The reasonableness of data sharing plans or the rationale for not sharing research data will be assessed by the reviewers. However, reviewers will not factor the proposed data sharing plan into the determination of scientific merit or the impact score. Program staff will be responsible for overseeing the data sharing policy and for assessing the appropriateness and adequacy of proposed data-sharing plans. Applicants are encouraged to discuss data sharing plans with the Scientific/Research Contact prior to submitting their applications.

As the Roadmap Epigenomics Program is a community resource program, NIH expects that not only data, but also resources generated during the course of the program should be made rapidly available to the research community and that sharing plans should follow the same principles and spirit as the proposed rapid data release policy. The applicant should provide specific plans for resource sharing and distribution in the application. The reasonableness of the data and resource sharing plans will be assessed by the reviewers. However, reviewers will not factor the proposed resources sharing plan into the determination of scientific merit or the impact score. The adequacy of the resources sharing plans will be considered by the funding organization when making recommendations about funding applications. The presence of a resources sharing plan will be part of the terms and conditions of the award. The effectiveness of the resource sharing will be evaluated as part of the administrative review of each non-competing Grant Progress Report (PHS 2590, http://grants.nih.gov/grants/funding/2590/2590.htm). See Section VI.3. Award Administration Information, “Reporting.”

Intellectual Property Management Plan

Certain research plans will require collaboration and coordination between investigators at different institutions, some of whom may not be NIH funding recipients and who may have pre-existing intellectual property obligations to third parties. It is anticipated that commercial embodiments of the results of such research may incorporate single inventions shared by several institutions, or multiple inventions each from a separate institution. Therefore, prior to funding, grant applicants are expected to address, for example, how they will coordinate patent prosecution and licensing activities, if necessary, to enable a licensee to access the bundle of intellectual property needed to take a product to market on commercially viable terms. Suggested strategies include: (1) assigning intellectual property rights to related inventions to an invention management firm; (2) designating one organization to take the lead on patenting and licensing related inventions; and (3) agreeing in advance that if multiple parties are to independently license related inventions, the total of stacked royalties will not exceed a predetermined percentage rate.

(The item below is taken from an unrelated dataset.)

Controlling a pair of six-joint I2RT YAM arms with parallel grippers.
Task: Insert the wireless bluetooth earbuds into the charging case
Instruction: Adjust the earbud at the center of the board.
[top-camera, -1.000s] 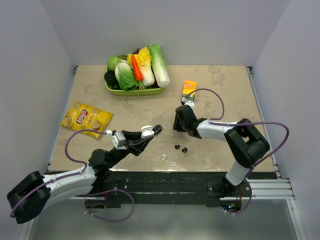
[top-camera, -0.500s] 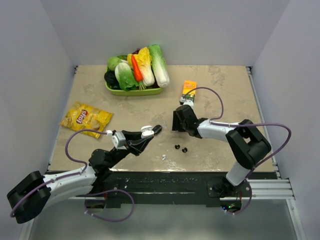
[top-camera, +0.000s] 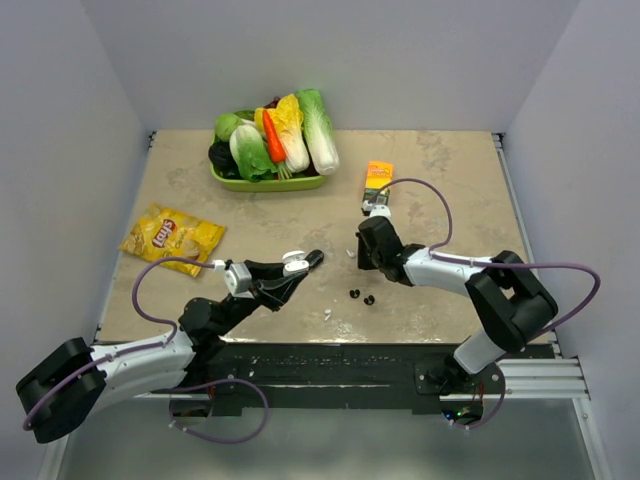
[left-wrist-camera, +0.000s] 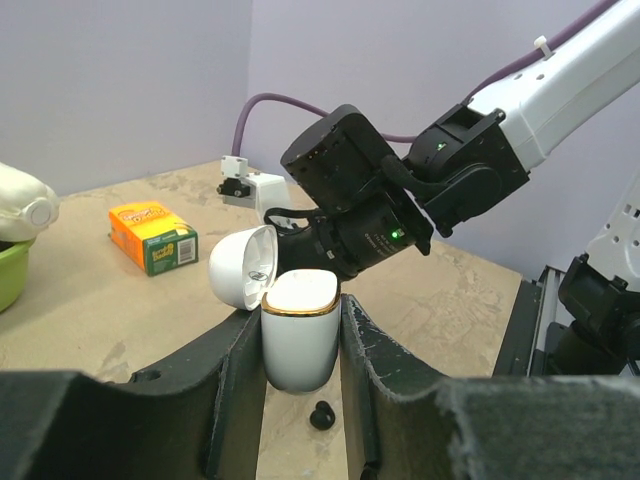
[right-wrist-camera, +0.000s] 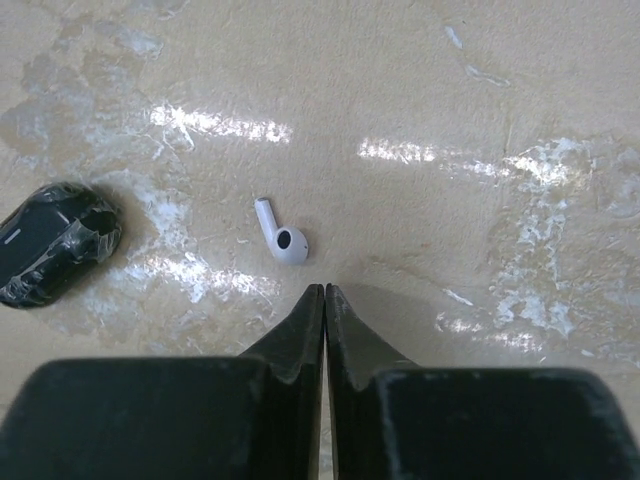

The technology transfer/ intellectual property management/licensing officer or equivalent of the PD’s/PI's institution is expected to submit an intellectual property management plan, including at least those elements above. Alternatives to the suggested strategies, which accomplish the same goals, will be considered. The applicant's institution should avoid exclusively licensing those inventions that are research tools unless either: (1) the field of use of the exclusive license is restricted to commercial use; or (2) the exclusive licensee will make the research tool available on reasonable terms. Applicants are directed to the NIH policy on the dissemination of biological research resources (“research tools”) at http://grants.nih.gov/grants/intell-property_64FR72090.pdf.

Appendix

Do not use the Appendix to circumvent page limits. Follow all instructions for the Appendix as described in the SF424 (R&R) Application Guide.

Foreign Institutions

Foreign (non-U.S.) institutions must follow policies described in the NIH Grants Policy Statement, and procedures for foreign institutions described throughout the SF424 (R&R) Application Guide.

3. Submission Dates and Times

Part I. Overview Information contains information about Key Dates. Applicants are encouraged to submit applications before the deadline to ensure they have time to make any application corrections that might be necessary for successful submission.

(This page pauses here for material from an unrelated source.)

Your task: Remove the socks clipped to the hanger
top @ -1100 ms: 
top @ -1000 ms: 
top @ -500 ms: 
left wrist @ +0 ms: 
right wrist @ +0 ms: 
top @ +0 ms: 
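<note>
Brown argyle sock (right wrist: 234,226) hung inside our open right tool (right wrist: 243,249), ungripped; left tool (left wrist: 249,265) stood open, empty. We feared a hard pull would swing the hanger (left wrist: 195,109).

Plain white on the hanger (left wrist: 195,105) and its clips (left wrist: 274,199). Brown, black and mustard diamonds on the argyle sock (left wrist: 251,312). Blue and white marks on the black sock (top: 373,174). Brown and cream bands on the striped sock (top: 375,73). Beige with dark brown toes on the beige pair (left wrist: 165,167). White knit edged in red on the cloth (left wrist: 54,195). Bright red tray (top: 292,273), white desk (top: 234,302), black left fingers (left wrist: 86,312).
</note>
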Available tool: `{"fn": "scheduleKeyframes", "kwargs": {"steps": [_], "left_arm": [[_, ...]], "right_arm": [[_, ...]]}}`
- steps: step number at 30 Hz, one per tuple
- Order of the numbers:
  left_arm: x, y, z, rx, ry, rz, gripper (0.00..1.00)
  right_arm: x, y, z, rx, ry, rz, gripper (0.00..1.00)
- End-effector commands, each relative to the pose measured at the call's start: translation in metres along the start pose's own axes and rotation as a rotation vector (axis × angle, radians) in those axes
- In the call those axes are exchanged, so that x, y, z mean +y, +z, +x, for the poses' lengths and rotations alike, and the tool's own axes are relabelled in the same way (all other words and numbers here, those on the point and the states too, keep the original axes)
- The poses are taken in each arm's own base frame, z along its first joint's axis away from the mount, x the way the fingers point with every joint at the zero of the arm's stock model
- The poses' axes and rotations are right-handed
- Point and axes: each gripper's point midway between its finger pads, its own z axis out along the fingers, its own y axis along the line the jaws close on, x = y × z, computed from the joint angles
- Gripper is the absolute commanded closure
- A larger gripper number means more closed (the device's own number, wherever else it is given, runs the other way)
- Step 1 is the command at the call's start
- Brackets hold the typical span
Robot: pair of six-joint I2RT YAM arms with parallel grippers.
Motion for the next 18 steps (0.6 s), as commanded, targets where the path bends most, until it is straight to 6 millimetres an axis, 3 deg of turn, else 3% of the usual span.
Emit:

Organizations must submit applications via Grants.gov, the online portal to find and apply for grants across all Federal agencies. Applicants must then complete the submission process by tracking the status of the application in the eRA Commons, NIH’s electronic system for grants administration.

Applicants are responsible for viewing their application before the deadline in the eRA Commons to ensure accurate and successful submission.

Information on the submission process and a definition of on-time submission are provided in the SF424 (R&R) Application Guide.

4. Intergovernmental Review (E.O. 12372)

This initiative is not subject to intergovernmental review.

5. Funding Restrictions

All NIH awards are subject to the terms and conditions, cost principles, and other considerations described in the NIH Grants Policy Statement.

Pre-award costs are allowable only as described in the NIH Grants Policy Statement.   

6. Other Submission Requirements and Information

Applications must be submitted electronically following the instructions described in the SF424 (R&R) Application Guide.  Paper applications will not be accepted.

Applicants must complete all required registrations before the application due date. Section III. Eligibility Information contains information about registration.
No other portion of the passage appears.